Recall that Novo had announced a delay of its own GLP-1 product last year - this reinforces for us Amylin's strength in the area with Byetta and LAR as well as the complexity in making these products. Even in the best case scenario, given this morning's setbacks, it would seem that the company couldn't have a compound marketed before 2011 or beyond.
MONTREAL, Sept. 30 - ConjuChem Inc. (TSX: CJC) today announced that
further development activities for its DAC(TM):GLP-1 compound have been put on
hold pending completion of the Phase I study in patients with
PC-DAC(TM):Exendin-4 in the first half of 2006.
The Phase 1 single dose trial in patients with diluent (D23) improved the
tolerability profile of the in vivo DAC(TM):GLP-1 compound. However, the
three-month D23 toxicity studies in animals failed to provide sufficient
safety margins to advance D23 as a diluent into chronic dosing regimes.
Additionally, the pharmacokinetic and pharmacodynamic profile of
DAC(TM): GLP-1, using diluent D23 did not lend itself to once weekly dosing.

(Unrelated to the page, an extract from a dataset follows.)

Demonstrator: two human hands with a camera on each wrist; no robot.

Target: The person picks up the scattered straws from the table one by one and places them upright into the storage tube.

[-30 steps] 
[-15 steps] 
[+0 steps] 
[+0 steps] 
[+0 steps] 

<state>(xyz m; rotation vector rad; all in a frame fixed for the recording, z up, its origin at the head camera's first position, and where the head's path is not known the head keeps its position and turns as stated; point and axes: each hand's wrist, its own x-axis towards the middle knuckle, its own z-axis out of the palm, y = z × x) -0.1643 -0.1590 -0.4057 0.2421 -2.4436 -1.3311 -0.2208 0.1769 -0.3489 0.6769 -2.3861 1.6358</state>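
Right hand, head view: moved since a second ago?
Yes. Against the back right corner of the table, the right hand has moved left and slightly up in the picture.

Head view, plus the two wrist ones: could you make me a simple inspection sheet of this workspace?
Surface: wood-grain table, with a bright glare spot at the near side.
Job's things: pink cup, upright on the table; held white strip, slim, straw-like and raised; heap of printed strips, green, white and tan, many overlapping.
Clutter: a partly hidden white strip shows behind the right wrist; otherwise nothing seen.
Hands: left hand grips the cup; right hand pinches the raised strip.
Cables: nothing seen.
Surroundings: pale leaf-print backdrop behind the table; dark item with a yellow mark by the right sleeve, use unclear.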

"ConjuChem's goal is to develop a best in class GLP-1 analogue," said
Dr. Jean Paul Castaigne, ConjuChem's COO. "The data generated to date with
PC-DAC(TM):Exendin-4 program indicates that this compound has the strongest
potential to emerge as the leader in the GLP-1 class of drug therapies. Proof
of concept data in patients is expected in the first half of 2006."

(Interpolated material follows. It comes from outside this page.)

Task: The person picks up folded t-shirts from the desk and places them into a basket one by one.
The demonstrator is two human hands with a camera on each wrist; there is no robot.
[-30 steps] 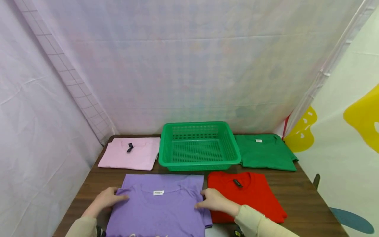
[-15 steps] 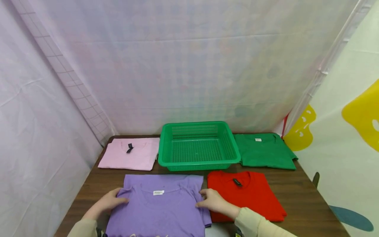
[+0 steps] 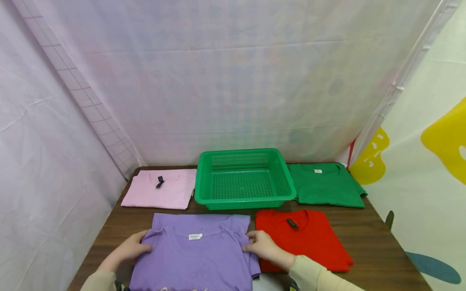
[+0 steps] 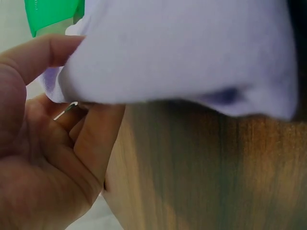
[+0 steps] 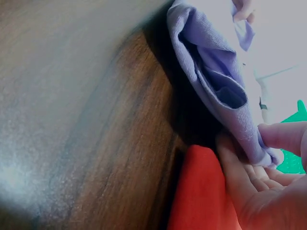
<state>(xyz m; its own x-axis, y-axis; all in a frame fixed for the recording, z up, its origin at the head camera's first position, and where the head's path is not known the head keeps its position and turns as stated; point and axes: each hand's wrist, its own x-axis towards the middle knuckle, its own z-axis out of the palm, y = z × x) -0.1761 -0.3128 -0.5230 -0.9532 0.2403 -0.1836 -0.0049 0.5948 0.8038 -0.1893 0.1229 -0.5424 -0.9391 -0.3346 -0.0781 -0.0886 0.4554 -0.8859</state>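
Right, the purple shirt [image 3: 194,258] lies at the table's [image 3: 369,242] near side, and I've got both ends pinched: left hand [image 3: 132,247] on one shoulder, right hand [image 3: 265,245] on the other, thumbs above, fingers under. Looks like the gripping step to me, before a lift or a fold; next calls for even, level movement. Red shirt [image 3: 313,242] beside, basket [image 3: 245,201] beyond, pink shirt [image 3: 160,196] and green shirt [image 3: 327,189] flanking it.

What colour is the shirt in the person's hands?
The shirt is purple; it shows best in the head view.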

PC-DAC(TM):Exendin-4 will be administered to Type 2 diabetic patients in
a Phase 1/2 clinical program starting in Q1 2006. To date, the pre-clinical
data has been very encouraging, demonstrating a significantly extended
half-life of 30 fold relative to native exendin-4. This longer half-life
resulted in a longer duration of therapeutic activity. Full glucose control
was obtained for more than a week after a single injection of
PC-DAC(TM):Exendin-4 in ZDF rats (ZDF rats are obese rats with Type 2
diabetes). Finally, a significantly better tolerability profile was observed
compared to exendin-4 in two independent rat models, which assessed GI
tolerance and nausea. PC-DAC(TM):Exendin-4 is expected to be stable at room
temperature, thus being highly convenient for patients.

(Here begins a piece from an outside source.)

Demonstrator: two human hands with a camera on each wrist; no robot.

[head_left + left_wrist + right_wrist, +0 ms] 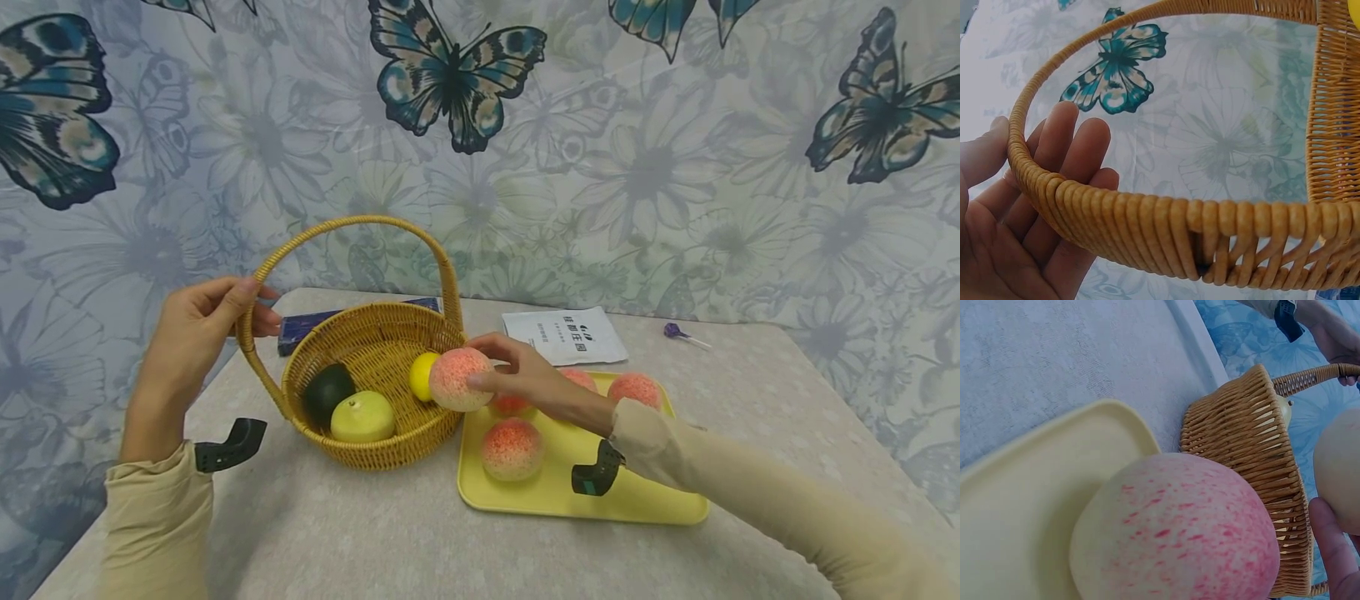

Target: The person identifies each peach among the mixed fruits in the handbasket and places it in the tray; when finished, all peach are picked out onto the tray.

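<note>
My left hand [197, 329] grips the handle [1110, 219] of a yellow wicker basket [375, 456], thumb on one side and fingers on the other. The basket looks tilted. Inside it lie a dark green avocado-like fruit [327, 394], a pale green round fruit [363, 417] and a yellow lemon-like fruit [422, 377]. In my right hand [536, 379] a pink peach [459, 380] is held at the basket's right rim, partly covering the yellow fruit. Several more peaches, one of them near the front [512, 450], rest on a yellow tray [645, 500]; my right forearm hides part of it.
Behind the basket lies a dark blue box [300, 329]. A white printed packet [566, 336] and a purple lollipop [675, 331] lie at the back of the table [757, 400]. A butterfly-patterned cloth [525, 208] hangs behind the table.
</note>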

Developed to treat Type 2 diabetes, exendin-4 is a close analogue to
GLP-1, the human body's most potent insulinotropic hormone. It has been shown
to normalize blood glucose levels by a) stimulating insulin secretion and
lowering glucagons secretion in a glucose-dependent manner; b) delaying
gastric emptying; c) induces Beta cell proliferation (demonstrated only in
animals to date); d) restores Beta cell sensitivity to glucose; and
e) increases peripheral sensitivity to insulin . Moreover, it appears to have
a very attractive safety profile, with a low probability of inducing
ConjuChem, developers of next generation medicines from therapeutic
peptides, is creating long-acting compounds based on bioconjugation platform
technologies. When applied to peptides, the Company's systemic DAC(TM)
Technologies enable the creation of new drugs with significantly enhanced
therapeutic properties as compared to the original peptide. The Company is
developing compounds to treat various disorders including diabetes, human
growth deficiencies, HIV/AIDS, and congestive heart failure.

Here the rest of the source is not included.